» **Provided records**:
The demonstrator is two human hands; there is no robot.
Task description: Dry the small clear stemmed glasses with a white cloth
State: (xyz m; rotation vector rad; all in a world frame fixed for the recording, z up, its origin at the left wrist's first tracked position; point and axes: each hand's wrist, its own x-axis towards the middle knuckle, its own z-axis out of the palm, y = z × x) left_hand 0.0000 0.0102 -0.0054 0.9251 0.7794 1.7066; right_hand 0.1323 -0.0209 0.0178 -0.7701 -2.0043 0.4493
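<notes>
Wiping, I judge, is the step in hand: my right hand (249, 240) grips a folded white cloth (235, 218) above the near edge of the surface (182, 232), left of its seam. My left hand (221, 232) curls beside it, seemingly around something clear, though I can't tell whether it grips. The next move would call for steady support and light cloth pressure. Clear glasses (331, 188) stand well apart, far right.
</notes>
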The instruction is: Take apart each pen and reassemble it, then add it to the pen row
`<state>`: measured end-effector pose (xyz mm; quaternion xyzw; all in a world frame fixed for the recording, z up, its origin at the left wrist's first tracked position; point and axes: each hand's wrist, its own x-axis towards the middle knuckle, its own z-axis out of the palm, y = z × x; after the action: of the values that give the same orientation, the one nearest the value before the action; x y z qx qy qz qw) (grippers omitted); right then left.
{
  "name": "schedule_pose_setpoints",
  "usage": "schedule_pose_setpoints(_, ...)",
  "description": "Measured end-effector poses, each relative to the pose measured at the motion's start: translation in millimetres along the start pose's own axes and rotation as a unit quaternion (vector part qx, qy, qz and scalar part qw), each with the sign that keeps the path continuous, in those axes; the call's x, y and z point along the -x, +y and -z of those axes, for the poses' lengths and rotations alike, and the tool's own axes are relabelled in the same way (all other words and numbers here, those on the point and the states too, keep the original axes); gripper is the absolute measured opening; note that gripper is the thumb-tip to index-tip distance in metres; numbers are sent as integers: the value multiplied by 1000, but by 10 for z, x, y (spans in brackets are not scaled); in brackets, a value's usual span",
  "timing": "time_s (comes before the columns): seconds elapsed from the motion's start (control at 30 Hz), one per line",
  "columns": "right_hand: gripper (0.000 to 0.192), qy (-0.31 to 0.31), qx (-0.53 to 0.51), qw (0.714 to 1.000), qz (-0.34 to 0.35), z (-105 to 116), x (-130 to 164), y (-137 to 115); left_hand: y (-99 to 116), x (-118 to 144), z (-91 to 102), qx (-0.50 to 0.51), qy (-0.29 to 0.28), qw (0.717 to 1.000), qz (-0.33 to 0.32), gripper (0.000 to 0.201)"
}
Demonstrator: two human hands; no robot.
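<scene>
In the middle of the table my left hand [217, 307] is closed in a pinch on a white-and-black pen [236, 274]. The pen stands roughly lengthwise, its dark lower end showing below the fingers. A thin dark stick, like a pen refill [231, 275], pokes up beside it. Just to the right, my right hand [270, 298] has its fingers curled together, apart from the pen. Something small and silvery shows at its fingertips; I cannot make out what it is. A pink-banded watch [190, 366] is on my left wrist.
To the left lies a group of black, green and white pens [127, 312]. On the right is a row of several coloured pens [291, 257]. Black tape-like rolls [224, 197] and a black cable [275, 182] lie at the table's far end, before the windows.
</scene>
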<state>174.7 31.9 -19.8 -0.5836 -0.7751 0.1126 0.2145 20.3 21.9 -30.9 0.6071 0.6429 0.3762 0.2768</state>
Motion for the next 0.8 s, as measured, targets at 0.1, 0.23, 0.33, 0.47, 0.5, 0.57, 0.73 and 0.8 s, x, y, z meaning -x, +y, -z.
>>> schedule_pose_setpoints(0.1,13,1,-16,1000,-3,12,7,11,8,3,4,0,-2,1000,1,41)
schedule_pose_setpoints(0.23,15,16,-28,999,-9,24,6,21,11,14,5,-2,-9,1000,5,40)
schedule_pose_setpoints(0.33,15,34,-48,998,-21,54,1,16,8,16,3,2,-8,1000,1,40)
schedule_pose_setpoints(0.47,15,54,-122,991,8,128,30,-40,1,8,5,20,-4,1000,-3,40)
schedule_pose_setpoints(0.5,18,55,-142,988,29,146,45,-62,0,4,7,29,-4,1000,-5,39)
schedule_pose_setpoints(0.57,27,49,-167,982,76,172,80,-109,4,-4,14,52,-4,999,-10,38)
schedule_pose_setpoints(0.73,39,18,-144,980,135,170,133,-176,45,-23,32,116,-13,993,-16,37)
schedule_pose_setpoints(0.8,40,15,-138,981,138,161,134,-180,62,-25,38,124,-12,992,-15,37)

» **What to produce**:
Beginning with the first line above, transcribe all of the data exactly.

» **Exercise solution**:
The demonstrator is two human hands; there is no robot.
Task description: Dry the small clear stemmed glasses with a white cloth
State: (xyz m; rotation vector rad; all in a world frame fixed for the recording, z up, its origin at the left wrist's first tracked position; point and axes: each hand's wrist, its own x-axis towards the middle knuckle, its own z-axis out of the palm, y = z × x) left_hand 0.0000 0.0102 -0.0054 0.9251 0.7794 1.7066; right_hand 0.1323 -0.0209 0.0178 -0.7701 -2.0043 0.4493
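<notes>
Wiping, I judge, is the step in hand: my right hand (249, 240) grips a folded white cloth (235, 218) above the near edge of the surface (182, 232), left of its seam. My left hand (221, 232) curls beside it, seemingly around something clear, though I can't tell whether it grips. The next move would call for steady support and light cloth pressure. Clear glasses (331, 188) stand well apart, far right.
</notes>
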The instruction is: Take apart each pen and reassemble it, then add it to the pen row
`<state>`: measured end-effector pose (xyz mm; quaternion xyzw; all in a world frame fixed for the recording, z up, its origin at the left wrist's first tracked position; point and axes: each hand's wrist, its own x-axis towards the middle knuckle, its own z-axis out of the palm, y = z × x; after the action: of the values that give the same orientation, the one nearest the value before the action; x y z qx qy qz qw) (grippers omitted); right then left.
{
  "name": "schedule_pose_setpoints",
  "usage": "schedule_pose_setpoints(_, ...)",
  "description": "Measured end-effector poses, each relative to the pose measured at the motion's start: translation in millimetres along the start pose's own axes and rotation as a unit quaternion (vector part qx, qy, qz and scalar part qw), each with the sign that keeps the path continuous, in those axes; the call's x, y and z point along the -x, +y and -z of those axes, for the poses' lengths and rotations alike, and the tool's own axes are relabelled in the same way (all other words and numbers here, those on the point and the states too, keep the original axes); gripper is the absolute measured opening; note that gripper is the thumb-tip to index-tip distance in metres; numbers are sent as integers: the value multiplied by 1000, but by 10 for z, x, y (spans in brackets are not scaled); in brackets, a value's usual span",
  "timing": "time_s (comes before the columns): seconds elapsed from the motion's start (control at 30 Hz), one per line",
  "columns": "right_hand: gripper (0.000 to 0.192), qy (-0.31 to 0.31), qx (-0.53 to 0.51), qw (0.714 to 1.000), qz (-0.34 to 0.35), z (-105 to 116), x (-130 to 164), y (-137 to 115); left_hand: y (-99 to 116), x (-118 to 144), z (-91 to 102), qx (-0.50 to 0.51), qy (-0.29 to 0.28), qw (0.717 to 1.000), qz (-0.33 to 0.32), gripper (0.000 to 0.201)"
}
Demonstrator: two human hands; no robot.
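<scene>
In the middle of the table my left hand [217, 307] is closed in a pinch on a white-and-black pen [236, 274]. The pen stands roughly lengthwise, its dark lower end showing below the fingers. A thin dark stick, like a pen refill [231, 275], pokes up beside it. Just to the right, my right hand [270, 298] has its fingers curled together, apart from the pen. Something small and silvery shows at its fingertips; I cannot make out what it is. A pink-banded watch [190, 366] is on my left wrist.
To the left lies a group of black, green and white pens [127, 312]. On the right is a row of several coloured pens [291, 257]. Black tape-like rolls [224, 197] and a black cable [275, 182] lie at the table's far end, before the windows.
</scene>
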<state>174.7 31.9 -19.8 -0.5836 -0.7751 0.1126 0.2145 20.3 21.9 -30.9 0.6071 0.6429 0.3762 0.2768</state>
Motion for the next 0.8 s, as measured, targets at 0.1, 0.23, 0.33, 0.47, 0.5, 0.57, 0.73 and 0.8 s, x, y, z meaning -x, +y, -z.
>>> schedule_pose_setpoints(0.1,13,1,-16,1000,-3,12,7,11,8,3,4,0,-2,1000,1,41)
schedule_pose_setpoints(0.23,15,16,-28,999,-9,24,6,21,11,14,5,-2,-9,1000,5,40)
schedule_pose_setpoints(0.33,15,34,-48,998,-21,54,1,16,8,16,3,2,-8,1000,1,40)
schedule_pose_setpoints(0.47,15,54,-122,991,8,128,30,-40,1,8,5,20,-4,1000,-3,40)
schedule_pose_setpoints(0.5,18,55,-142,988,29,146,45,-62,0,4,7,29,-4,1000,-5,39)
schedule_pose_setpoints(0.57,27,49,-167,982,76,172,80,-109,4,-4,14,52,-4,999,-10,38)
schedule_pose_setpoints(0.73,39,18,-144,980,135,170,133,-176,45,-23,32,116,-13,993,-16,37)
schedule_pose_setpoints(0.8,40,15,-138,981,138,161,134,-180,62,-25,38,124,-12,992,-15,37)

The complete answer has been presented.